The moment she met Atlas in the restaurant and her mouth didn't have words to speak and she was in a trance!! Good thing Ryle wasn't there..Ryle's character isn't completely horrible; his line in the beginning of the book "There is no such thing as bad people. We're all just people who sometimes do bad things" is so heart touching and it shows that Ryle wasn't a bad person but just did the bad thing.

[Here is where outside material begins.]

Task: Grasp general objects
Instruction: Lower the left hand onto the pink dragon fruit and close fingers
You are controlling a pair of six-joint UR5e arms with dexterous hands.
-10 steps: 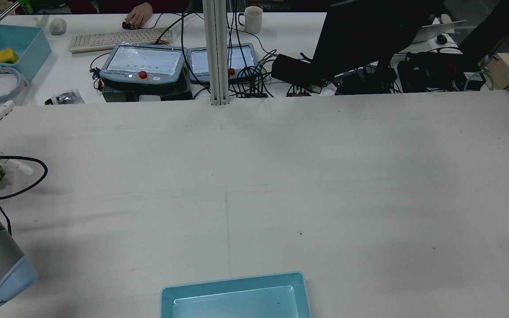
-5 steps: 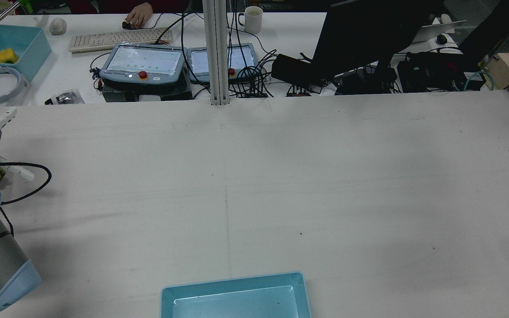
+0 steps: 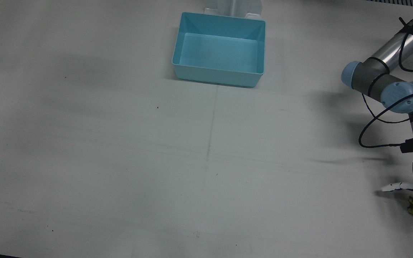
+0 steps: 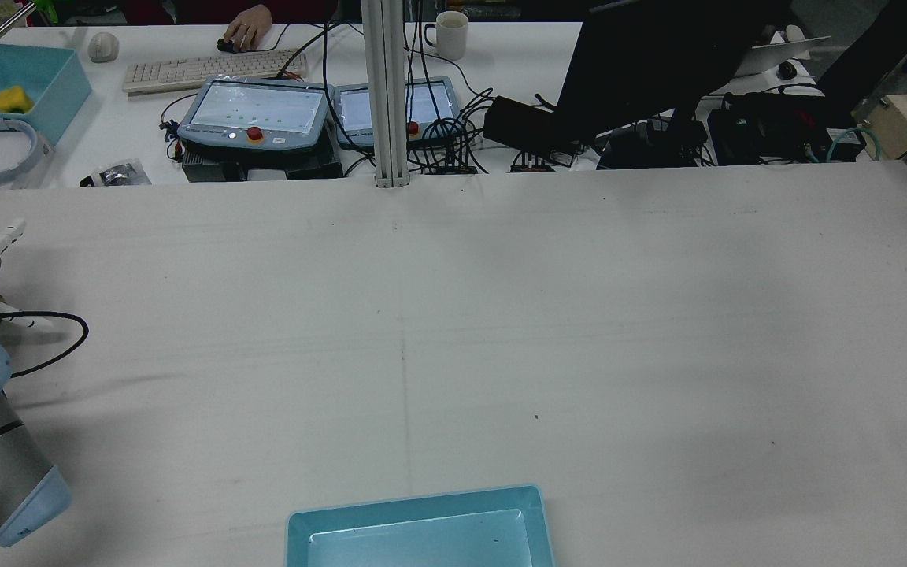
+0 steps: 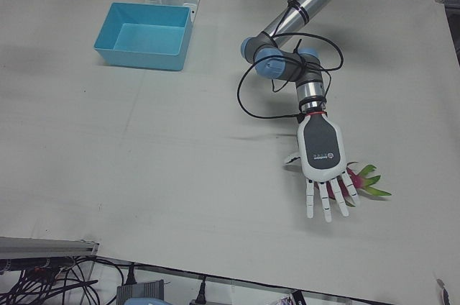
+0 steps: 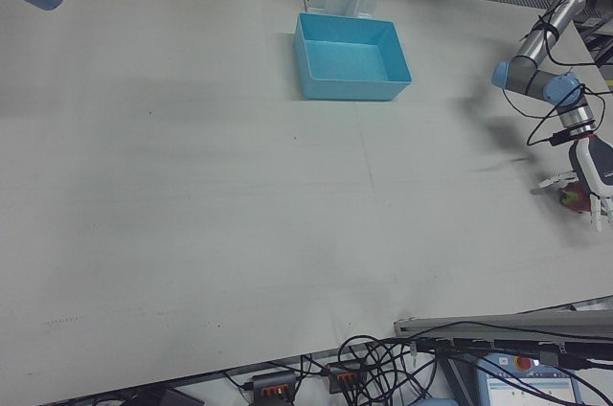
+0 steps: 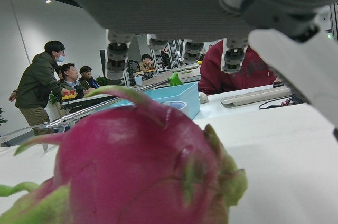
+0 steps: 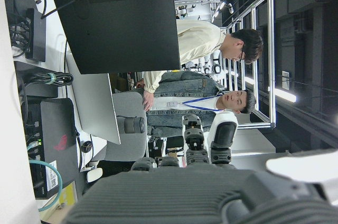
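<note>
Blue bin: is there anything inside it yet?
No. In the front view the blue bin shows only its bare floor, while the dragon fruit lies on the table under the left hand.

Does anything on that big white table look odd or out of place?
Nothing looks spilled or broken. The dragon fruit lies near the table's front edge, far from the empty blue bin, with the left hand spread open over it.
</note>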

WHAT IS THE MEANING OF SUFJAN STEVENS SUMMER ? I LIKE HIS SONGS SO I WATCHED SOME VIDEOS THERE ARE LOT OF VIDEOS NAMED SUFJAN STEVENS SUMMER WDYM CAN YOU TELL ME PLZ
Spoilers ahead: Throughout the novel I was screaming, "there is nothing to cry about in this." But the moment I heard "I want a divorce". I had these feelings of sadness and happiness. It was as though I had fallen in love with Ryle as much as lily had. My eyes teared up but hearing lily's conversation with her daughter was the final straw. I cried and I cried and I cried. This novel highlights an important concept. Sometimes the truth hurts like said in the novel "naked truths aren't always pretty". As a reader it was hard to accept Ryle and Lucy not being together but deep inside it was what was right and it is what ever girl should know. Every girl deserves better.